The reply must consist of the entire listing, reproduced exactly.

· · · ·

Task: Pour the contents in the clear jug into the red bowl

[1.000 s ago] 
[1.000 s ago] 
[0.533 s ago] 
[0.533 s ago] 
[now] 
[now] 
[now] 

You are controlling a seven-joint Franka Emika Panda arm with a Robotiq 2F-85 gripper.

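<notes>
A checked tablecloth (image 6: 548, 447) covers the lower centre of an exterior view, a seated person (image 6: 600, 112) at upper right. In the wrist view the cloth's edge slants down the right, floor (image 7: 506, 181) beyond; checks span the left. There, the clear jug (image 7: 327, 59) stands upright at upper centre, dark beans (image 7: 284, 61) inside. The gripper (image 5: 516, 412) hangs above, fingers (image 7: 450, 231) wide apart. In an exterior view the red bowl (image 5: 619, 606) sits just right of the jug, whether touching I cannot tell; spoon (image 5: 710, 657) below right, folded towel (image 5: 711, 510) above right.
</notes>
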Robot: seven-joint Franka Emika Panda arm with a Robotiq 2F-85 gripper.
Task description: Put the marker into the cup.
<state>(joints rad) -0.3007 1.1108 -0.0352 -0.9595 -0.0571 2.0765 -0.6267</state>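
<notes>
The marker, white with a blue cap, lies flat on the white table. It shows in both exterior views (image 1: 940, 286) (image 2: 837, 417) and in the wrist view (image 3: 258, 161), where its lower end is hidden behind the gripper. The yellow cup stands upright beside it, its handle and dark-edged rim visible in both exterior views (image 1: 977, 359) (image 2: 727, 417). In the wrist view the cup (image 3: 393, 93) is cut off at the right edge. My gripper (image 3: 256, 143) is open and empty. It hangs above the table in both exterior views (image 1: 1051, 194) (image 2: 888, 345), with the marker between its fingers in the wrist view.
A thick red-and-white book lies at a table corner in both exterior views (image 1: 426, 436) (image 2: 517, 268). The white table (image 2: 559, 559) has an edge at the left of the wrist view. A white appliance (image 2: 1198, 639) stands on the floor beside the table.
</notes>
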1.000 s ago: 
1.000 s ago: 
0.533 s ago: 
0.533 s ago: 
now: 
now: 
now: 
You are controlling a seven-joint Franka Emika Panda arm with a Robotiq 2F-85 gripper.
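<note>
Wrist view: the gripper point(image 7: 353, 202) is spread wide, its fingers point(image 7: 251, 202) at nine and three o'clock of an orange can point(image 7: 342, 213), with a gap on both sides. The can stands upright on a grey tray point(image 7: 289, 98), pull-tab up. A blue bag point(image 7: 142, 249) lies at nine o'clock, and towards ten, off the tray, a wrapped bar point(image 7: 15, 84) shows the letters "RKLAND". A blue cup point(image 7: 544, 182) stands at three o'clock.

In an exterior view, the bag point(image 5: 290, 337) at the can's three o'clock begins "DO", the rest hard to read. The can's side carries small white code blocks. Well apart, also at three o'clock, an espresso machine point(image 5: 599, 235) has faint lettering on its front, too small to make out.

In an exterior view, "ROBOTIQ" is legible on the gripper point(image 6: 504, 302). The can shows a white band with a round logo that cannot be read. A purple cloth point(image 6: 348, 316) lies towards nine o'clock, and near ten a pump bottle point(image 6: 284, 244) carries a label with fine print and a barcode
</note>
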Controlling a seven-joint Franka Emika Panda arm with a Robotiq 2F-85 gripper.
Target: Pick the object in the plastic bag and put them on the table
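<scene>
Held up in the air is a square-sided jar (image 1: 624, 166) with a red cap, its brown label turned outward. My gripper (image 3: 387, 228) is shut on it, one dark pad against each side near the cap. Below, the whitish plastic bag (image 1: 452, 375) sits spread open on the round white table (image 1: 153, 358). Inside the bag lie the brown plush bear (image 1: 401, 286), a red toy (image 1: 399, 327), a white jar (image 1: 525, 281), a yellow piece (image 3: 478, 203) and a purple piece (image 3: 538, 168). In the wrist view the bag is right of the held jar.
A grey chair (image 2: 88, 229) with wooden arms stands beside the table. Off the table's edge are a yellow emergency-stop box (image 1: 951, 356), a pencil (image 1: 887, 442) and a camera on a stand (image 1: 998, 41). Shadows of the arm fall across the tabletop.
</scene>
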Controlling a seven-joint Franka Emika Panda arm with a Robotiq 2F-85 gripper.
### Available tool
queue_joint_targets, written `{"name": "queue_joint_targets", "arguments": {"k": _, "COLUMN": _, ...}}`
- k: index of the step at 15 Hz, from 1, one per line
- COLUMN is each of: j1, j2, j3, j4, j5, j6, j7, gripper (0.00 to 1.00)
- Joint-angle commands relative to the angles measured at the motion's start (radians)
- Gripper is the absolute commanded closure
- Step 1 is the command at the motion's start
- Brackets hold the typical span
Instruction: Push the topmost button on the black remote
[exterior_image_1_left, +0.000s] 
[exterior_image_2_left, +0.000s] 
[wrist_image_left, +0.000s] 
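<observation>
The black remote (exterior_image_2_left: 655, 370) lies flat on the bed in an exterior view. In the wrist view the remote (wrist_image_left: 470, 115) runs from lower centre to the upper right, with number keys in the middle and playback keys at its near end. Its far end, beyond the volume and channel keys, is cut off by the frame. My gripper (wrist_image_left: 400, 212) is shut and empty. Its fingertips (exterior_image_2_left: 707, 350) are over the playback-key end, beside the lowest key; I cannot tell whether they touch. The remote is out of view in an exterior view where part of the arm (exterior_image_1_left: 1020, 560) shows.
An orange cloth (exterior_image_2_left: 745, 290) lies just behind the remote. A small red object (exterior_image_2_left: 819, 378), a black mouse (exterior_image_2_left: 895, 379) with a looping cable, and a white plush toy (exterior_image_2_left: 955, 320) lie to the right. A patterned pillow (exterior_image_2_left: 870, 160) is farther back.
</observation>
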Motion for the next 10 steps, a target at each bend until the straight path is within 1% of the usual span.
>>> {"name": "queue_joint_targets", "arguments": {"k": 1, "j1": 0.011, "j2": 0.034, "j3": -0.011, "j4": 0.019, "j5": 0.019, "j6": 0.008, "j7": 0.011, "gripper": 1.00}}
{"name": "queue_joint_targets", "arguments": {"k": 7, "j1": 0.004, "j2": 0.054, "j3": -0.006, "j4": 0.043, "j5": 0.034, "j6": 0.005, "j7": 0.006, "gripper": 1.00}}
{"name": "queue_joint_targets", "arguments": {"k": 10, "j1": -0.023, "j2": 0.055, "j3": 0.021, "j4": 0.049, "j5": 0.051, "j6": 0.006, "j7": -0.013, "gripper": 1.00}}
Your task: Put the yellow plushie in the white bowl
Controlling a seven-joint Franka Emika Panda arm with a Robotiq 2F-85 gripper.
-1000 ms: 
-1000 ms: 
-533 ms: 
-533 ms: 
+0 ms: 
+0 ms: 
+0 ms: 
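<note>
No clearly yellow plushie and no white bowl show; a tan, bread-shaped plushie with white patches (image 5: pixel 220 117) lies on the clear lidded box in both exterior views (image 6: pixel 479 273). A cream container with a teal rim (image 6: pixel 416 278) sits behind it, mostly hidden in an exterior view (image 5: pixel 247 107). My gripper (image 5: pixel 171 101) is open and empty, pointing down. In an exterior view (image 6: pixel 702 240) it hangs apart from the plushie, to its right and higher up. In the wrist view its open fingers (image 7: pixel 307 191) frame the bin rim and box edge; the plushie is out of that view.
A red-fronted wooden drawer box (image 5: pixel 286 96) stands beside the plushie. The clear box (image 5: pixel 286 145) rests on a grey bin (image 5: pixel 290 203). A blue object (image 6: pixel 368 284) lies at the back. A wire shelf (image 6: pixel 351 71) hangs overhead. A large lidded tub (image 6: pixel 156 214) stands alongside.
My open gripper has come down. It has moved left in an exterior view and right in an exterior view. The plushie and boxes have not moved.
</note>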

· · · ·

## Output of the exercise:
Task: Pour the contents in the clear jug into the red bowl

[1.000 s ago] 
[1.000 s ago] 
[0.533 s ago] 
[0.533 s ago] 
[now] 
[now] 
[now] 

You are controlling a seven-joint Franka Emika Panda arm with a Robotiq 2F-85 gripper.

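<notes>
A checked tablecloth (image 6: 548, 447) covers the lower centre of an exterior view, a seated person (image 6: 600, 112) at upper right. In the wrist view the cloth's edge slants down the right, floor (image 7: 506, 181) beyond; checks span the left. There, the clear jug (image 7: 327, 59) stands upright at upper centre, dark beans (image 7: 284, 61) inside. The gripper (image 5: 516, 412) hangs above, fingers (image 7: 450, 231) wide apart. In an exterior view the red bowl (image 5: 619, 606) sits just right of the jug, whether touching I cannot tell; spoon (image 5: 710, 657) below right, folded towel (image 5: 711, 510) above right.
</notes>
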Robot: seven-joint Franka Emika Panda arm with a Robotiq 2F-85 gripper.
Task description: Put the marker into the cup.
<state>(joints rad) -0.3007 1.1108 -0.0352 -0.9595 -0.0571 2.0765 -0.6267</state>
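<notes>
The marker, white with a blue cap, lies flat on the white table. It shows in both exterior views (image 1: 940, 286) (image 2: 837, 417) and in the wrist view (image 3: 258, 161), where its lower end is hidden behind the gripper. The yellow cup stands upright beside it, its handle and dark-edged rim visible in both exterior views (image 1: 977, 359) (image 2: 727, 417). In the wrist view the cup (image 3: 393, 93) is cut off at the right edge. My gripper (image 3: 256, 143) is open and empty. It hangs above the table in both exterior views (image 1: 1051, 194) (image 2: 888, 345), with the marker between its fingers in the wrist view.
A thick red-and-white book lies at a table corner in both exterior views (image 1: 426, 436) (image 2: 517, 268). The white table (image 2: 559, 559) has an edge at the left of the wrist view. A white appliance (image 2: 1198, 639) stands on the floor beside the table.
</notes>
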1.000 s ago: 
1.000 s ago: 
0.533 s ago: 
0.533 s ago: 
now: 
now: 
now: 
You are controlling a seven-joint Franka Emika Panda arm with a Robotiq 2F-85 gripper.
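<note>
Wrist view: the gripper point(image 7: 353, 202) is spread wide, its fingers point(image 7: 251, 202) at nine and three o'clock of an orange can point(image 7: 342, 213), with a gap on both sides. The can stands upright on a grey tray point(image 7: 289, 98), pull-tab up. A blue bag point(image 7: 142, 249) lies at nine o'clock, and towards ten, off the tray, a wrapped bar point(image 7: 15, 84) shows the letters "RKLAND". A blue cup point(image 7: 544, 182) stands at three o'clock.

In an exterior view, the bag point(image 5: 290, 337) at the can's three o'clock begins "DO", the rest hard to read. The can's side carries small white code blocks. Well apart, also at three o'clock, an espresso machine point(image 5: 599, 235) has faint lettering on its front, too small to make out.

In an exterior view, "ROBOTIQ" is legible on the gripper point(image 6: 504, 302). The can shows a white band with a round logo that cannot be read. A purple cloth point(image 6: 348, 316) lies towards nine o'clock, and near ten a pump bottle point(image 6: 284, 244) carries a label with fine print and a barcode
</note>
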Controlling a seven-joint Franka Emika Panda arm with a Robotiq 2F-85 gripper.
Target: Pick the object in the plastic bag and put them on the table
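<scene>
Held up in the air is a square-sided jar (image 1: 624, 166) with a red cap, its brown label turned outward. My gripper (image 3: 387, 228) is shut on it, one dark pad against each side near the cap. Below, the whitish plastic bag (image 1: 452, 375) sits spread open on the round white table (image 1: 153, 358). Inside the bag lie the brown plush bear (image 1: 401, 286), a red toy (image 1: 399, 327), a white jar (image 1: 525, 281), a yellow piece (image 3: 478, 203) and a purple piece (image 3: 538, 168). In the wrist view the bag is right of the held jar.
A grey chair (image 2: 88, 229) with wooden arms stands beside the table. Off the table's edge are a yellow emergency-stop box (image 1: 951, 356), a pencil (image 1: 887, 442) and a camera on a stand (image 1: 998, 41). Shadows of the arm fall across the tabletop.
</scene>
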Controlling a seven-joint Franka Emika Panda arm with a Robotiq 2F-85 gripper.
### Available tool
queue_joint_targets, written `{"name": "queue_joint_targets", "arguments": {"k": _, "COLUMN": _, ...}}`
- k: index of the step at 15 Hz, from 1, one per line
- COLUMN is each of: j1, j2, j3, j4, j5, j6, j7, gripper (0.00 to 1.00)
- Joint-angle commands relative to the angles measured at the motion's start (radians)
- Gripper is the absolute commanded closure
- Step 1 is the command at the motion's start
- Brackets hold the typical span
Instruction: Push the topmost button on the black remote
[exterior_image_1_left, +0.000s] 
[exterior_image_2_left, +0.000s] 
[wrist_image_left, +0.000s] 
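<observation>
The black remote (exterior_image_2_left: 655, 370) lies flat on the bed in an exterior view. In the wrist view the remote (wrist_image_left: 470, 115) runs from lower centre to the upper right, with number keys in the middle and playback keys at its near end. Its far end, beyond the volume and channel keys, is cut off by the frame. My gripper (wrist_image_left: 400, 212) is shut and empty. Its fingertips (exterior_image_2_left: 707, 350) are over the playback-key end, beside the lowest key; I cannot tell whether they touch. The remote is out of view in an exterior view where part of the arm (exterior_image_1_left: 1020, 560) shows.
An orange cloth (exterior_image_2_left: 745, 290) lies just behind the remote. A small red object (exterior_image_2_left: 819, 378), a black mouse (exterior_image_2_left: 895, 379) with a looping cable, and a white plush toy (exterior_image_2_left: 955, 320) lie to the right. A patterned pillow (exterior_image_2_left: 870, 160) is farther back.
</observation>
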Motion for the next 10 steps, a target at each bend until the straight path is within 1% of the usual span.
>>> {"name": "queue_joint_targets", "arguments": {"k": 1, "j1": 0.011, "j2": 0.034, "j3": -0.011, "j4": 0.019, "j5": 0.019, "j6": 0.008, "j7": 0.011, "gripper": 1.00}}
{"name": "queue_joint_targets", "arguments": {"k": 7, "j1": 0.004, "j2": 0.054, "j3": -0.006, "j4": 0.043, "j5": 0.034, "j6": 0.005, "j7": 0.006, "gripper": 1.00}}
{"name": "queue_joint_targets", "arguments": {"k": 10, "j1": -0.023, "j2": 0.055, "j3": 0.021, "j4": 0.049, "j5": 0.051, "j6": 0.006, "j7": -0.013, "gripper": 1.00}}
Your task: Put the yellow plushie in the white bowl
Controlling a seven-joint Franka Emika Panda arm with a Robotiq 2F-85 gripper.
-1000 ms: 
-1000 ms: 
-533 ms: 
-533 ms: 
+0 ms: 
+0 ms: 
+0 ms: 
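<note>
No clearly yellow plushie and no white bowl show; a tan, bread-shaped plushie with white patches (image 5: pixel 220 117) lies on the clear lidded box in both exterior views (image 6: pixel 479 273). A cream container with a teal rim (image 6: pixel 416 278) sits behind it, mostly hidden in an exterior view (image 5: pixel 247 107). My gripper (image 5: pixel 171 101) is open and empty, pointing down. In an exterior view (image 6: pixel 702 240) it hangs apart from the plushie, to its right and higher up. In the wrist view its open fingers (image 7: pixel 307 191) frame the bin rim and box edge; the plushie is out of that view.
A red-fronted wooden drawer box (image 5: pixel 286 96) stands beside the plushie. The clear box (image 5: pixel 286 145) rests on a grey bin (image 5: pixel 290 203). A blue object (image 6: pixel 368 284) lies at the back. A wire shelf (image 6: pixel 351 71) hangs overhead. A large lidded tub (image 6: pixel 156 214) stands alongside.
My open gripper has come down. It has moved left in an exterior view and right in an exterior view. The plushie and boxes have not moved.
</note>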

The answer has nothing more to it.